"Principle-Based Climate Feedback Framework and Its Application for Adept Predictions of Global Warming from Climate Mean States"
Ming Cai
Department of Earth, Ocean, and Atmospheric Science (EOAS)
Florida State University (FSU)
Wednesday, Mar 4, 2026
- Colloquium - 499 DSL Seminar Room
- 03:30 to 04:30 PM Eastern Time (US and Canada)
Abstract:
Distinguishing anthropogenic warming from natural variability in observations and reducing uncertainty in global warming projections by climate models remain critical challenges for climate scientists. In our work, we present a groundbreaking principle-based framework for adept predictions of the global mean warming and its spatial pattern in response to external energy perturbations from climate mean states without running climate models or relying on statistical trend analysis.
The principle-based framework is built on a climate feedback kernel, referred to as the "energy gain kernel" (EGK). EGK is directly derived from physical principles without additional definition. EGK captures the temperature feedback’s amplification of energy perturbations initiated both from external forcing and internal non-temperature feedback processes. EGK allows for disentangling positive and negative aspects of temperature feedback, rectifying the common misconception in existing temperature kernels that portray temperature feedback as predominantly negative. We extract the information of surface energy amplification by non-temperature feedback from the ratio of downward longwave energy emission from the atmosphere to solar energy absorbed by the surface in climate mean states.

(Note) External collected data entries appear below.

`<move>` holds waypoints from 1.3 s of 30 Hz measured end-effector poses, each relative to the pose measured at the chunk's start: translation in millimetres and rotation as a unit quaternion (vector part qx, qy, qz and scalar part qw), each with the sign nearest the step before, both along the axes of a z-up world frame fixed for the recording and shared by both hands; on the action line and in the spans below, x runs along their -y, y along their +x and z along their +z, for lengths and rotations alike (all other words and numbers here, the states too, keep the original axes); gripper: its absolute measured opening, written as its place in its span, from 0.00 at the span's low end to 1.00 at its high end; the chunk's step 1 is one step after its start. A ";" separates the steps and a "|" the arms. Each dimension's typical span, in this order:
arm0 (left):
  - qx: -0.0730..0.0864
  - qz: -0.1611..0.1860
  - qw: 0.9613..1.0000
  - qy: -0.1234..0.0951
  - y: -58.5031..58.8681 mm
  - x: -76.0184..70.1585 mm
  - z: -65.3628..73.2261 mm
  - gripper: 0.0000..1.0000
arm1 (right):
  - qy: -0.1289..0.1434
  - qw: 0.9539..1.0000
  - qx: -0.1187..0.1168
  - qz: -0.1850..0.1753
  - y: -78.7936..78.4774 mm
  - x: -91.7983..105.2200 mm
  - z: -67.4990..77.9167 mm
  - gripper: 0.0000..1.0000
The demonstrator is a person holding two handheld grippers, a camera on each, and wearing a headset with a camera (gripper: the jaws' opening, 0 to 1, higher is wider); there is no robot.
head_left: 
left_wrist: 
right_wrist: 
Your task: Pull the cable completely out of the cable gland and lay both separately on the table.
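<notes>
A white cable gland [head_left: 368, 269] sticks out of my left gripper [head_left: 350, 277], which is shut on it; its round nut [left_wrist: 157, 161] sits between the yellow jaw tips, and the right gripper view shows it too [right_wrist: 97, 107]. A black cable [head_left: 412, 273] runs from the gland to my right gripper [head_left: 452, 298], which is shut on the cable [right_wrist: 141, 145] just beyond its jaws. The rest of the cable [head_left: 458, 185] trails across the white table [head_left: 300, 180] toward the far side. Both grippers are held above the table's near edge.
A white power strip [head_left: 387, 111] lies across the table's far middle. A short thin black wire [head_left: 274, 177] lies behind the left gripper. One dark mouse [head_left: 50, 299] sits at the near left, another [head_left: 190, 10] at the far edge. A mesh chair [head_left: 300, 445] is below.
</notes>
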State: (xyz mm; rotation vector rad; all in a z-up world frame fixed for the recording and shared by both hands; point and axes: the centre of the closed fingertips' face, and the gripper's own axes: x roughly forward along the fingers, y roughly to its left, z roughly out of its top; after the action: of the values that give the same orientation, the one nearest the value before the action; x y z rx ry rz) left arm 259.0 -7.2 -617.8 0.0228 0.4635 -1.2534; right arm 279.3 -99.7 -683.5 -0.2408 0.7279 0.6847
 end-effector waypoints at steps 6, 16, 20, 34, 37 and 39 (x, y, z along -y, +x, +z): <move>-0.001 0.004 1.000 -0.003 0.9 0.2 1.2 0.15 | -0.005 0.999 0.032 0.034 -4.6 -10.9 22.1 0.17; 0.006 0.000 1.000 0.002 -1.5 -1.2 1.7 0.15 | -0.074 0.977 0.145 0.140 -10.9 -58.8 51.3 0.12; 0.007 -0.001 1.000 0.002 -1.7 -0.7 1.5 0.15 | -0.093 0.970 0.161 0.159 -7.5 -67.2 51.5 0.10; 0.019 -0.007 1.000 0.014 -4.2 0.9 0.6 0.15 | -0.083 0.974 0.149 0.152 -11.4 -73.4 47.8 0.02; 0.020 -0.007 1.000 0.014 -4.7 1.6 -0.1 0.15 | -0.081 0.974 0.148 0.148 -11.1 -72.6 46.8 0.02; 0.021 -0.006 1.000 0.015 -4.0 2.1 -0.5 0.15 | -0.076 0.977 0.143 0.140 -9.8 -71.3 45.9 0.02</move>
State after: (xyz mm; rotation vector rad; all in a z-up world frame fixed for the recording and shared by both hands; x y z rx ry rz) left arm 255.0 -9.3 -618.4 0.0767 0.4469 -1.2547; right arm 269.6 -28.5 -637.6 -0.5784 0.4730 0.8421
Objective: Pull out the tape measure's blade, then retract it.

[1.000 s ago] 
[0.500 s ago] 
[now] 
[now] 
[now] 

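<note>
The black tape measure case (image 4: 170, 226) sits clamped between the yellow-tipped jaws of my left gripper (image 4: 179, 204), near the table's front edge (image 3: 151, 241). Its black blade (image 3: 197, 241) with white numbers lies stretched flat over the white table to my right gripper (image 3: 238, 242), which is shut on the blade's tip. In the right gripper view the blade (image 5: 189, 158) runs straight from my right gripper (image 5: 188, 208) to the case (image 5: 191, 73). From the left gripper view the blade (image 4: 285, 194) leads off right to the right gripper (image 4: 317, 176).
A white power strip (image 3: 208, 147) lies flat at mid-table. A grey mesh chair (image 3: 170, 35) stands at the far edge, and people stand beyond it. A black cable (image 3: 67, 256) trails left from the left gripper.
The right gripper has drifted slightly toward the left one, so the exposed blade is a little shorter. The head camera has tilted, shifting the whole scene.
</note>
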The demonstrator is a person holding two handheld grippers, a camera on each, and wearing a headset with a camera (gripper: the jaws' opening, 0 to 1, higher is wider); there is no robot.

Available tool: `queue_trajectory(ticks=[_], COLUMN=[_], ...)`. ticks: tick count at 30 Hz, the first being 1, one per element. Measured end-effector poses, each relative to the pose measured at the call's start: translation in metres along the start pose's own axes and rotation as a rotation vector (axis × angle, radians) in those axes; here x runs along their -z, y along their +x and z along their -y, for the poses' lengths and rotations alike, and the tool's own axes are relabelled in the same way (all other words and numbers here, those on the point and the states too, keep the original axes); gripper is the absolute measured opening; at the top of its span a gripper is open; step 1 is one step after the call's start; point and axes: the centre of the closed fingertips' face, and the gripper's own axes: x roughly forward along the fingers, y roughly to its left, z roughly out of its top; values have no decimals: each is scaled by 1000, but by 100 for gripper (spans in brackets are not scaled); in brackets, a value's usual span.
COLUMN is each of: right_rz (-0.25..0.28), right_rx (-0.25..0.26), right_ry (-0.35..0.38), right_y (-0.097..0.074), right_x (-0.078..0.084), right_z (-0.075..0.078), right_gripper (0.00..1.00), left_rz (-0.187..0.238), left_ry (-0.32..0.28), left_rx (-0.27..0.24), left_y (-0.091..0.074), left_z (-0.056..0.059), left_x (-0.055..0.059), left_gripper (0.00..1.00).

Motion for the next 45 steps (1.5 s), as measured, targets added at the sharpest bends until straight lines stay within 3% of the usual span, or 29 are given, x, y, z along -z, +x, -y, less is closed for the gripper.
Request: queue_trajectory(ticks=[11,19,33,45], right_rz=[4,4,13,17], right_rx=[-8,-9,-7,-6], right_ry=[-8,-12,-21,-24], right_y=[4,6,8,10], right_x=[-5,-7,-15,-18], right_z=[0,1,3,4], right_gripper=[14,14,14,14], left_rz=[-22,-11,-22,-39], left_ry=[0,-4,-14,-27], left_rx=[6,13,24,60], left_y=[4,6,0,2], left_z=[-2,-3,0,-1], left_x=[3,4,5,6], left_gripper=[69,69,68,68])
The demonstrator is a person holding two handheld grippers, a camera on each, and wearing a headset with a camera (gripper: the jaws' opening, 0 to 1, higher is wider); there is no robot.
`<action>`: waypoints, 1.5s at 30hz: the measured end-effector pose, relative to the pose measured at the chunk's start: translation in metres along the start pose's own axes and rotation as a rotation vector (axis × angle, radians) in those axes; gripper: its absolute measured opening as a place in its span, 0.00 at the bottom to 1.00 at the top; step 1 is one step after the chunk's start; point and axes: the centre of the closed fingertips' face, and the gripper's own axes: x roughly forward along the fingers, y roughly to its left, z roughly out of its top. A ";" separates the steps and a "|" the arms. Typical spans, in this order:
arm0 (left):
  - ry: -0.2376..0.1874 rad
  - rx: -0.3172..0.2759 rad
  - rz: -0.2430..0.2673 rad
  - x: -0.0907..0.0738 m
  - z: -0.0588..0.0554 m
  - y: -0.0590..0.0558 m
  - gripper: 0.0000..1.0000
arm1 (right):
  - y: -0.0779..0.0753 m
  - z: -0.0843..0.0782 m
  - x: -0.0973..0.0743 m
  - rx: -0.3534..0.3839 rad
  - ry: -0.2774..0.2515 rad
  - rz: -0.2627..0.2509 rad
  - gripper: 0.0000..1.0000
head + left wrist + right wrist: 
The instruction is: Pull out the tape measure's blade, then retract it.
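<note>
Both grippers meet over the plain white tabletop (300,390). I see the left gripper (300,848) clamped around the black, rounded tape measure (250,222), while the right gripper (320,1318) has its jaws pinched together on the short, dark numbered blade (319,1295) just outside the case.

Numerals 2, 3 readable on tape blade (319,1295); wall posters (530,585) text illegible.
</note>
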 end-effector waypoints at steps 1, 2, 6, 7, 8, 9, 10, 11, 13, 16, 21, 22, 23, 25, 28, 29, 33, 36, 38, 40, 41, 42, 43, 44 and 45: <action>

The product of amplification rates by temperature and non-temperature feedbacks corresponds to the total amplification of energy perturbations at the surface caused by CO2 increasing.
When applied to the observed climate mean state of 1980-2000, our framework accurately predicts the global warming observed from 1980-2000 to 2000-2020, with a prediction of 0.403 K compared to an observed value of 0.414 K. For the first time, this study confirms that observed global warming is driven by human-caused greenhouse gas emissions, independently of climate model simulations and statistical analyses. This study also tested the framework under two assumed CO2 scenarios: a sudden quadrupling of CO2 and a 1% annual increase in CO2. The framework accurately reproduced the global warming projections for each of these scenarios from CMIP6 models, with smaller uncertainty in warming predictions compared to CMIP6 models. These results highlight the new framework's reliability and broad applicability.